### TASK
For the data below, give again exactly the lines from the one containing "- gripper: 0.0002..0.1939" through the one containing "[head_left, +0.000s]", both ends included, and no others.

- - -

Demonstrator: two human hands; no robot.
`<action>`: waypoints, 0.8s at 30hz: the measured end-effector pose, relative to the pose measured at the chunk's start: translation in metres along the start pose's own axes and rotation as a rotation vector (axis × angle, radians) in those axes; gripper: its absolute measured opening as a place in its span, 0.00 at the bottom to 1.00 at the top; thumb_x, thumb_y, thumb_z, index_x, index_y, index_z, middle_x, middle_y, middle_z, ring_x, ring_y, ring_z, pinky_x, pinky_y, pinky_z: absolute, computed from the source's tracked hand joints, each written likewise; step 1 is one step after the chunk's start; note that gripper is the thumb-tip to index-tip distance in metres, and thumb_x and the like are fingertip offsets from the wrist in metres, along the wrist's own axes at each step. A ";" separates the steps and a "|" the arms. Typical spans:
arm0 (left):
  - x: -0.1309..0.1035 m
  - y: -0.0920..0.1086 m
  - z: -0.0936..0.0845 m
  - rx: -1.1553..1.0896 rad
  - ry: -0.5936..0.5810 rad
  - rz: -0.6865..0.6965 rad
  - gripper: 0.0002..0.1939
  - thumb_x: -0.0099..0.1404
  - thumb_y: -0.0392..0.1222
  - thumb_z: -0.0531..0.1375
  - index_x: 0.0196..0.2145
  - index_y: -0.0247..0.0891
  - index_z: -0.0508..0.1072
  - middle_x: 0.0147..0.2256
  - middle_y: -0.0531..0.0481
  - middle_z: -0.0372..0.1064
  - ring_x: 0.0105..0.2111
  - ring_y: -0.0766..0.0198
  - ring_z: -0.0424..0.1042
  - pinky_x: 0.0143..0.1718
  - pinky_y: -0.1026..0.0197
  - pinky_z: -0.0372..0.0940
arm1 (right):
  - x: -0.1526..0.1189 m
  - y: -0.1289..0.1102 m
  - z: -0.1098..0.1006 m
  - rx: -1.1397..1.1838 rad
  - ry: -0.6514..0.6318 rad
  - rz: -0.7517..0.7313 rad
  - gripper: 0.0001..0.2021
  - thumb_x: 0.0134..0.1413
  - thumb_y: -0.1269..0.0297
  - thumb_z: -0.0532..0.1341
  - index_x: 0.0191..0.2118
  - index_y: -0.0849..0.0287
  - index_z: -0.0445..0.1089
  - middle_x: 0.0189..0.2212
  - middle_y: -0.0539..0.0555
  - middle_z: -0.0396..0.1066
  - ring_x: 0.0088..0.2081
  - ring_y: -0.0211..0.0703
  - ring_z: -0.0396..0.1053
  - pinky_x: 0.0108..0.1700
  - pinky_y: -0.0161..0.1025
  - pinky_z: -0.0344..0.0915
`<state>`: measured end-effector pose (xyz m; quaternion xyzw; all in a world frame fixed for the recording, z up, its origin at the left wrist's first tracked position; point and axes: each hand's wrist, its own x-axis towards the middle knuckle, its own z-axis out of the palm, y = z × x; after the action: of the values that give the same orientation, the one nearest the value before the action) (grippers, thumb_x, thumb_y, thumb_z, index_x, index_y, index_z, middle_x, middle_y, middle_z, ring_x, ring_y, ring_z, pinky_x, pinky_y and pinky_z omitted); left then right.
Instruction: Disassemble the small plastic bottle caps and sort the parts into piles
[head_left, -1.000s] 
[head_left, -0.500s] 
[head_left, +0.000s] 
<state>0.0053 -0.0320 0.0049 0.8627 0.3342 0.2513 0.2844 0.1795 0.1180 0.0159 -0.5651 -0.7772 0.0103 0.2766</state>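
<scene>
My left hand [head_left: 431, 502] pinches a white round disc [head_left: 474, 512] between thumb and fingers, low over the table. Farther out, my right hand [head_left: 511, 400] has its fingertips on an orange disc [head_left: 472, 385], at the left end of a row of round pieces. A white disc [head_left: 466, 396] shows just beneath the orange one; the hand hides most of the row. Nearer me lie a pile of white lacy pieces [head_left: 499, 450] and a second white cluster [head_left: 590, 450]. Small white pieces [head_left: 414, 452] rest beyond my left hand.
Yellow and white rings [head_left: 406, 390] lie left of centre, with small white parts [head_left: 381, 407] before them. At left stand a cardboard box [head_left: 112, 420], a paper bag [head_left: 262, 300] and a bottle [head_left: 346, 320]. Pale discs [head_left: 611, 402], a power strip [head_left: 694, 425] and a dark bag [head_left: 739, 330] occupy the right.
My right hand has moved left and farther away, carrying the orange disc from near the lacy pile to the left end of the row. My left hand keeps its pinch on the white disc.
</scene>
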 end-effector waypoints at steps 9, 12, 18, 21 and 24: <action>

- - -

### ANSWER AREA
  - gripper: 0.0002..0.1939
  - thumb_x: -0.0099..0.1404
  - thumb_y: -0.0392..0.1222
  - thumb_z: -0.0531..0.1375
  - index_x: 0.0196..0.2145
  - index_y: -0.0247..0.0891
  - index_z: -0.0508..0.1072
  - middle_x: 0.0147..0.2256
  - middle_y: -0.0531..0.0481
  - middle_z: -0.0372..0.1064
  - ring_x: 0.0105..0.2111
  - ring_y: -0.0766..0.0198
  - ring_z: -0.0424..0.1042
  - pinky_x: 0.0143..0.1718
  - pinky_y: -0.1026..0.0197
  - pinky_z: -0.0372..0.0940
arm1 (right):
  - x: -0.1526..0.1189 m
  - y: -0.1289..0.1102 m
  - z: -0.1098..0.1006 m
  - rx: -1.1397..1.1838 rad
  - ry: -0.6514..0.6318 rad
  - rz: -0.7517..0.7313 rad
  - gripper: 0.0001..0.2021
  - thumb_x: 0.0134..0.1413
  - thumb_y: -0.1269..0.0297
  - thumb_z: -0.0532..0.1341
  - index_x: 0.0191..0.2118
  - index_y: -0.0849..0.0287
  - index_z: -0.0445..0.1089
  - middle_x: 0.0189..0.2212
  - middle_y: -0.0539..0.0555
  - middle_z: -0.0396..0.1066
  - ring_x: 0.0088..0.2081
  - ring_y: -0.0211..0.0703
  - ring_z: -0.0396..0.1053
  - pinky_x: 0.0108..0.1700
  - pinky_y: -0.0161..0.1025
  - pinky_z: -0.0344..0.0915
`<state>`: measured end-effector pose (xyz m; quaternion xyzw; all in a world frame fixed for the recording, z up, its origin at the left wrist's first tracked position; point and axes: each hand's wrist, its own x-axis towards the middle knuckle, its own z-axis out of the palm, y = z × x; after the action: of the values that give the same orientation, the one nearest the value before the action) (grippers, thumb_x, thumb_y, thumb_z, index_x, index_y, index_z, middle_x, middle_y, middle_z, ring_x, ring_y, ring_z, pinky_x, pinky_y and pinky_z omitted); left then right.
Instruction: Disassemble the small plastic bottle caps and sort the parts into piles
[head_left, -1.000s] 
[head_left, -0.500s] 
[head_left, +0.000s] 

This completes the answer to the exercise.